Dr. Rosanne Kennedy is one such exemplary, Union leader whom I want to showcase this month.

Dr. Kennedy is active in presenting and publishing her research, both in the United States and abroad. A revised version of her dissertation appeared as her first book, Rousseau in Drag: Deconstructing Gender and was published with Palgrave in 2012. You can learn more about Dr. Kennedy’s book by clicking: Rousseau in Drag: Deconstructing Gender.

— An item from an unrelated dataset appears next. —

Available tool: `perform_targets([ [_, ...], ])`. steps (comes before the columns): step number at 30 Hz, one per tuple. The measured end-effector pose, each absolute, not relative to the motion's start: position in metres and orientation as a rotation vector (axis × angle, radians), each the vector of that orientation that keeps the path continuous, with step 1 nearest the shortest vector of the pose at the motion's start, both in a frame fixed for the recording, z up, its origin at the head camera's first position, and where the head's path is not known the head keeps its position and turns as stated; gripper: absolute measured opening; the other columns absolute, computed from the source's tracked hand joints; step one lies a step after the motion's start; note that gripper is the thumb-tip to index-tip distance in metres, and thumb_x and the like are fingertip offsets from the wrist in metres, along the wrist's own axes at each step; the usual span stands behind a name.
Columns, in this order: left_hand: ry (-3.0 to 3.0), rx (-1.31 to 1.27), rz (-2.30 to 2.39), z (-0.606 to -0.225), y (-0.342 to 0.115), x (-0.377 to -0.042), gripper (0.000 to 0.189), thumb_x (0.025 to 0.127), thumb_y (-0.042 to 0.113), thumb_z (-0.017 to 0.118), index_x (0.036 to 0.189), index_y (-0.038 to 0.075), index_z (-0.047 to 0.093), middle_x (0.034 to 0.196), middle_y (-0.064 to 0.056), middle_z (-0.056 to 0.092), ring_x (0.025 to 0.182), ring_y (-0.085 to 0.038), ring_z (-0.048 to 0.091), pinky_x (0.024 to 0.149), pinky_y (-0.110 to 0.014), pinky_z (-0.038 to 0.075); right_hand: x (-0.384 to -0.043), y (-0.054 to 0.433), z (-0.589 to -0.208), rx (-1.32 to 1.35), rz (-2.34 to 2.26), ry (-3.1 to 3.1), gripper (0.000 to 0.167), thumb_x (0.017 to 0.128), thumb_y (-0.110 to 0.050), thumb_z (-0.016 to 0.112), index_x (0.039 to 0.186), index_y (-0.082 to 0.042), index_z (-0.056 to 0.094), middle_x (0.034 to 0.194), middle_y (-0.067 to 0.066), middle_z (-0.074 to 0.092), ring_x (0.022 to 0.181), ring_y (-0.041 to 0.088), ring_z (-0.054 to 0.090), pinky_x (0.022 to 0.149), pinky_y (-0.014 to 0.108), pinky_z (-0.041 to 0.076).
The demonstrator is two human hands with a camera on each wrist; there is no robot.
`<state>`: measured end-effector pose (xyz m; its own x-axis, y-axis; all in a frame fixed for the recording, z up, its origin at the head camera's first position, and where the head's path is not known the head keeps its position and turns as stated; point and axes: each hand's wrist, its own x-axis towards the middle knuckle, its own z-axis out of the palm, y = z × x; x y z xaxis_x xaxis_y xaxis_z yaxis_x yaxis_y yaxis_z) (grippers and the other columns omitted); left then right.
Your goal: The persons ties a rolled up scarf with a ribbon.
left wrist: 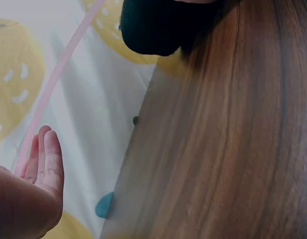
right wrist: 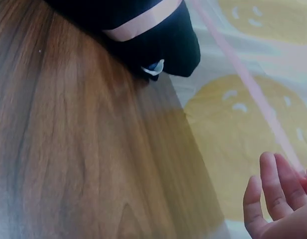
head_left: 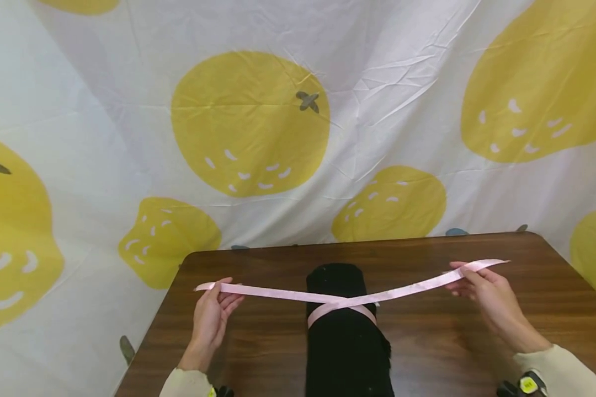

Dr. Kennedy said that her understanding of social responsibility “inheres in the term itself—especially in the word responsibility—meaning respons[e] and responsiveness to others. My research is a response to historical and contemporary inclusions and exclusion. I read texts (in the broadest sense) with a critical eye towards the ways in which certain groups have been constituted as central and others as marginal and other. My response or intervention is not simply to make these groups more “visible” but to interrogate the mechanisms of marginalization: What or whom has been included and what or whom has been excluded? What forms of life have been authorized and what forms de-authorized? […] My interest thus in both the history of ideas and contemporary political movements is to find ways to intervene, challenge, and respond to those exclusionary practices that continue to define our society (and by extension others) despite our ostensible commitments to egalitarianism and freedom.
My understanding of social responsibility in teaching is along another axis. I understand responsiveness to students not as a critical interlocutor (or at least not solely) but as someone who responds and encourages students to develop their interests and positions and to reach their own intellectual and critical potential. However, one of the most amazing and expanding experiences of teaching at Union, and one of its singular joys, is that I am more often the one who has been changed, challenged, or incited to think differently. Our students are so diverse. In addition to the important but obvious markers of difference, such as sexuality, gender, race, ethnicity, immigration or citizenship status, able-bodiedness, class position, religion, geographical location which our students represent, they also bring an incredibly rich diversity of perspectives. And I think that another form of responsiveness or responsibility that we have is to be open to being changed in our encounter with others, no matter where they come from intellectually, subjectively, or geographically and to incorporate these encounters into our own practices.”
Dr. Kennedy is on my dissertation committee! I thank her and hope she remains on!